ABOUT THIS TASK: Of all the lines below, return only those starting with the line holding "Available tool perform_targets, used" and going on through the line holding "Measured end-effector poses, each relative", exactly as written.

AVAILABLE RECORDS:
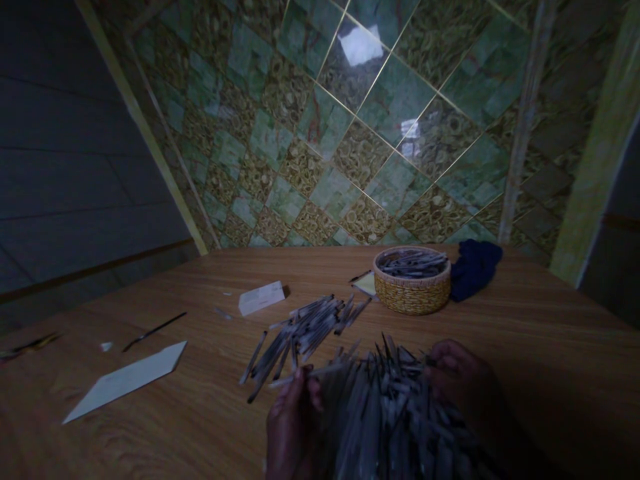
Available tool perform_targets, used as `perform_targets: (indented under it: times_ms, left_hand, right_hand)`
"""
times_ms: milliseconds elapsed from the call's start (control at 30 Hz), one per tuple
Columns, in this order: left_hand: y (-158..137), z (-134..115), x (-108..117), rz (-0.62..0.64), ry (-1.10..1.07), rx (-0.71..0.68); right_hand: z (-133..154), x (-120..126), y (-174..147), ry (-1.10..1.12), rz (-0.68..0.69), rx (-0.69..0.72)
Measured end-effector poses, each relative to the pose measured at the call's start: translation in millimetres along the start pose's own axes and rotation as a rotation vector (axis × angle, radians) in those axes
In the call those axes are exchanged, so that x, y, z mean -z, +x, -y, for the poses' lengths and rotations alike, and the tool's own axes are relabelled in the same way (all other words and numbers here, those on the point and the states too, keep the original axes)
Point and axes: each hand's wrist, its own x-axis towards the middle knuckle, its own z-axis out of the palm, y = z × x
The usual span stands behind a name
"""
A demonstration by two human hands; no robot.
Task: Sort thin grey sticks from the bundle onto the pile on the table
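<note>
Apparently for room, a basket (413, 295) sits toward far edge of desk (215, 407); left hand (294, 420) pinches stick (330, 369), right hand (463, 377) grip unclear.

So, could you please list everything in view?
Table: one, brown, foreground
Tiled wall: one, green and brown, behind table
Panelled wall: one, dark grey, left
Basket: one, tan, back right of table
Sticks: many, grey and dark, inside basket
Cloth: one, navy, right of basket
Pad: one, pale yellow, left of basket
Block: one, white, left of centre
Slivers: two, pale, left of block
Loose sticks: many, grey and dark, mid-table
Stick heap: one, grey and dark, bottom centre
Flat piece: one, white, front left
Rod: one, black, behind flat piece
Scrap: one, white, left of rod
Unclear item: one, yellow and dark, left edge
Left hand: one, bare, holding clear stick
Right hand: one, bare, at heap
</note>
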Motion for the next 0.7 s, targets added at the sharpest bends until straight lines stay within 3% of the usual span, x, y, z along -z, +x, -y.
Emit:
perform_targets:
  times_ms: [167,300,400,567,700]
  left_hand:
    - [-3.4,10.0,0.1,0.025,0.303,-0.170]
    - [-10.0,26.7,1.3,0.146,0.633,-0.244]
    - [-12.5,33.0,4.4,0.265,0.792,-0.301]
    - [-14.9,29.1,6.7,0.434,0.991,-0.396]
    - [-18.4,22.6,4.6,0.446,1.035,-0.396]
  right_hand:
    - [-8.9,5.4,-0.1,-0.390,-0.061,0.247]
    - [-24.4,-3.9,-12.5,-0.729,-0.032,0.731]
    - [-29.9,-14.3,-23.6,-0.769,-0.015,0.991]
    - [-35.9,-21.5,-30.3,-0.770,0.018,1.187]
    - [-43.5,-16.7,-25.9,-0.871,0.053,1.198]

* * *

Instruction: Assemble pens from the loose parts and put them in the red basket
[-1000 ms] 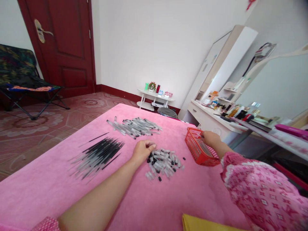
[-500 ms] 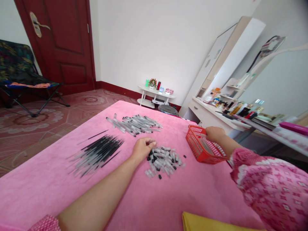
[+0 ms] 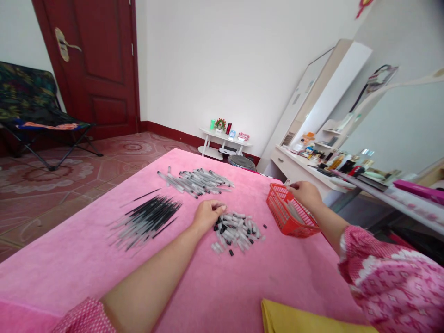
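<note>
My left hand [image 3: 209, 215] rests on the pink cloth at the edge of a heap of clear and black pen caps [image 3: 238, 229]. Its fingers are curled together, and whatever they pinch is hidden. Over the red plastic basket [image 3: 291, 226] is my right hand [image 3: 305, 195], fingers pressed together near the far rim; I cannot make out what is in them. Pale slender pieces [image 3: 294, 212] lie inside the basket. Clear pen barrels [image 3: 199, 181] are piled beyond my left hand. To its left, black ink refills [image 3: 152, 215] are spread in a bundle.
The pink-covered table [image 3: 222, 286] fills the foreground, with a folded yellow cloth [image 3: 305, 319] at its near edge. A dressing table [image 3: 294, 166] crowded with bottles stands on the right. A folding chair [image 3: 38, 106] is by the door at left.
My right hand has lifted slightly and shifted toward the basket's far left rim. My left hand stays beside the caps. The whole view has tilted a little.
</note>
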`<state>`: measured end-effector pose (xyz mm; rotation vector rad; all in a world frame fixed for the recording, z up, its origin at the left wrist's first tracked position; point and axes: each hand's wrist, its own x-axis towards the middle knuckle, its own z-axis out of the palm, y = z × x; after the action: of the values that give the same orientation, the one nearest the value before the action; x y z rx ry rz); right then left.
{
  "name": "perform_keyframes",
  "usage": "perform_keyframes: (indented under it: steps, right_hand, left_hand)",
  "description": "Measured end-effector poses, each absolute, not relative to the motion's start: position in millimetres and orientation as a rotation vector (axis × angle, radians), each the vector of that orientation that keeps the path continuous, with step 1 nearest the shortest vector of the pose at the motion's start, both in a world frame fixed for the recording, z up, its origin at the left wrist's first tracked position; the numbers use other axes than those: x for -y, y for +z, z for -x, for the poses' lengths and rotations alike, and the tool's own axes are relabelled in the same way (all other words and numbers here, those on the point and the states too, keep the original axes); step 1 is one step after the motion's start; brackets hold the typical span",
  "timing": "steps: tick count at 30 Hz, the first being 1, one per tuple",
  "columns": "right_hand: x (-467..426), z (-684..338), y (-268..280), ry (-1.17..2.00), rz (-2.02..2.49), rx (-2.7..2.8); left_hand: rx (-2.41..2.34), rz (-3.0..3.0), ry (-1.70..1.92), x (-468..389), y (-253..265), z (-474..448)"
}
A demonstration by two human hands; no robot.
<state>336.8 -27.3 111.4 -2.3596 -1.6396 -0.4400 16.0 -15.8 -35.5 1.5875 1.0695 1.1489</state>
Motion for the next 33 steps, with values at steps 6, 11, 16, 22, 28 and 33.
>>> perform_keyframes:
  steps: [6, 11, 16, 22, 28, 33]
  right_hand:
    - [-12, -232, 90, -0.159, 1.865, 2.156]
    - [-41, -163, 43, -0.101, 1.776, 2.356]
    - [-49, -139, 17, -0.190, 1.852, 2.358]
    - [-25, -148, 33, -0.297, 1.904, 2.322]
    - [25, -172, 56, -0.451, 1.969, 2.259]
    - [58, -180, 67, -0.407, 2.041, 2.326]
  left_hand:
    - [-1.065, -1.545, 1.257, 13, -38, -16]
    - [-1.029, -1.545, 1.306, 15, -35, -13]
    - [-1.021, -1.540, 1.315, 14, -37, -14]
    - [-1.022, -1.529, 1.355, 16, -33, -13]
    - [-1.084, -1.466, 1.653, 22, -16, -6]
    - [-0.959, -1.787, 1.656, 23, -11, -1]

OUTPUT FOR THIS TASK:
Available tool perform_targets, used as `perform_targets: (indented under it: times_ms, left_hand, right_hand)`
"""
times_ms: milliseconds elapsed from the call's start (control at 30 Hz), one per tuple
Columns, in this order: left_hand: y (-158..137), z (-134..115), x (-108..117), rz (-0.62..0.64), ry (-1.10..1.07), rx (-0.71..0.68); right_hand: z (-133..154), x (-120..126), y (-174..147), ry (-1.10..1.12), rz (-0.68..0.69), rx (-0.69..0.72)
Measured end-effector poses, each relative to the pose measured at the call's start: translation in millimetres along the start pose's own axes and rotation as a rotation vector (axis × angle, radians) in those axes

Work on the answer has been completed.